Written by: Brian Domitrovic, Sam Houston State University
By the end of this section, you will:
- Explain the various military and diplomatic responses to international developments over time
- Explain the causes and effects of continuing policy debates about the role of the federal government over time
Use this narrative with The Cuban Missile Crisis Narrative and the John F. Kennedy, Inaugural Address, January 20, 1961 Primary Source to cover President Kennedy’s inauguration and his approach to the United States’ relationship with the Soviet Union.
President John F. Kennedy’s inaugural address on January 20, 1961, remains one of the most widely recognized examples of presidential oratory. Kennedy’s speech was brief and thematic, using paradoxical turns of phrase that suggested poignancy and a new perspective on the meaning of political participation. Several phrases that appeared in the address entered into the national vocabulary. The speech’s main points were to encourage public service and provide an expansive foreign policy vision for Cold War America.
Kennedy began preparing his inaugural address in earnest in the closing weeks of his transition into office, in early January 1961. He asked his confidant and advisor, Theodore Sorensen, to help him draft it. The president-elect was aware that his victory in the 1960 election the previous November had been narrow (the popular-vote margin was two-tenths of 1 percent) and that his campaign had been characterized by generalities rather than specifics. However, he opted to prepare an inaugural address that would continue to appeal to general principles rather than specific policies. He also wanted to look to the future with hope and optimism for a rising generation of Americans. He asked Sorensen whether he could identity the “secret” of Lincoln’s Gettysburg Address and draft a speech draft with that in mind.
Sorensen concluded that an important characteristic of Lincoln’s address was the preference for small words and short phrases that could capture a point more profoundly than long, wordy passages. Kennedy said he wanted his address to be one of the briefest of presidential inaugurals, and he wanted it to give foreign policy precedence over domestic policy on the grounds that the nation could unify on the Cold War outlook in foreign affairs but was necessarily divided about political issues at home.

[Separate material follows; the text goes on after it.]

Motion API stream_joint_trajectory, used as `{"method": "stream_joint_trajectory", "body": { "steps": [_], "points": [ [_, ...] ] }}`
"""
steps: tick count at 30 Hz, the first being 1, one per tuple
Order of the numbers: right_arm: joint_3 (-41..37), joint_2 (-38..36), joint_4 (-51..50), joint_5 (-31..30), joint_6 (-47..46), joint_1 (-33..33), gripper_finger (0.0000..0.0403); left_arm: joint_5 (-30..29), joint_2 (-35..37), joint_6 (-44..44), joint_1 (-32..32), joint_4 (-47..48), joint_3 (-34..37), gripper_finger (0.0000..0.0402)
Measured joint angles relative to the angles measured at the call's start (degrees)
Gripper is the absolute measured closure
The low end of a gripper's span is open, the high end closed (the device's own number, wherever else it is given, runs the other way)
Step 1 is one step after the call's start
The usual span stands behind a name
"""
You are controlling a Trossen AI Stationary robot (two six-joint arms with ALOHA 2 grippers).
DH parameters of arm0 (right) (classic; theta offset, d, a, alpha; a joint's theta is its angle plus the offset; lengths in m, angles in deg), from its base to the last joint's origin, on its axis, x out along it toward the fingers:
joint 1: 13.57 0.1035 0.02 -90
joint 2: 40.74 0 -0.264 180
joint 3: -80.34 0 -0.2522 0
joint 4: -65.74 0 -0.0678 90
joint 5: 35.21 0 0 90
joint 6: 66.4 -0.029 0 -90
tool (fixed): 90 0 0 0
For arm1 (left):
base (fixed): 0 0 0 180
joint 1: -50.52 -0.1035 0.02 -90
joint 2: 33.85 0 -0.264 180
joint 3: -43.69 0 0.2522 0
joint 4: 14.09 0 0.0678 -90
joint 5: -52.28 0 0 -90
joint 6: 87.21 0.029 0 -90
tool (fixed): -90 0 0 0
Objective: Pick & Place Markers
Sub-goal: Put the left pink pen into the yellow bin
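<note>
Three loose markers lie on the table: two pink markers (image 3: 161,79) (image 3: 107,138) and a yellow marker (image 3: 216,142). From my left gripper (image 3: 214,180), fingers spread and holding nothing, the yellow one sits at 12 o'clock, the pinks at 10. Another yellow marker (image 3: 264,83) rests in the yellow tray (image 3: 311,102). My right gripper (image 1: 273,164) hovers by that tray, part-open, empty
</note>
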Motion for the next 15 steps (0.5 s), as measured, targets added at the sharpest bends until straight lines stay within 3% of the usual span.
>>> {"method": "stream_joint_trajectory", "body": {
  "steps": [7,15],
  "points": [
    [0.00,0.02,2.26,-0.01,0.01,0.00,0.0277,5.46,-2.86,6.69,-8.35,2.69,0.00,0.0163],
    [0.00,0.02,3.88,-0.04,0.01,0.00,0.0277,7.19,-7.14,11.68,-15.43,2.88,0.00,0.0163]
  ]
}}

Sorenson completed a draft in early January that was fewer than 1,900 words. He had studied the vast record of Kennedy’s political speeches (Kennedy had given upward of 15 speeches a day while running for president) and identified material that would suit the inaugural. Sorensen’s work was largely a collection of lines Kennedy had already voiced on the campaign trail in 1960 or during his career in the Senate since 1953, adjusted to meet the circumstances of the beginning of his presidency. Kennedy worked on Sorensen’s draft extensively in the two weeks before the inaugural, mainly at his father’s home in Palm Beach, Florida, refining it into the finished product that became the inaugural address of January 20.
Whether Sorensen or Kennedy principally wrote the inaugural address has long been an issue of historical debate, stemming from questions that had arisen in 1957 when Kennedy’s book Profiles in Courage won the Pulitzer Prize. Critics claimed that Sorensen had substantially written that book. In response, Kennedy successfully pressured news organizations to retract such claims or face a lawsuit. The balance of the evidence today indicates that Kennedy was largely the author of his book and his inaugural address. The ideas and language originated with Kennedy, and Sorensen (Figure 14.13) collaborated on the writing.
Kennedy’s inauguration day followed a night of elegant parties in Washington, DC, as well as a violent snowstorm. The parade preceding the ceremony was in doubt until an army of workers removed the many cars on Pennsylvania Avenue that had been buried in the snow. Robert Frost was supposed to read a poem he had written for the occasion, but the sun was so brilliant that he could not read his script. Instead, he recited from memory another poem, “The Gift Outright,” a song to the settlement of the United States that he had composed in 1941.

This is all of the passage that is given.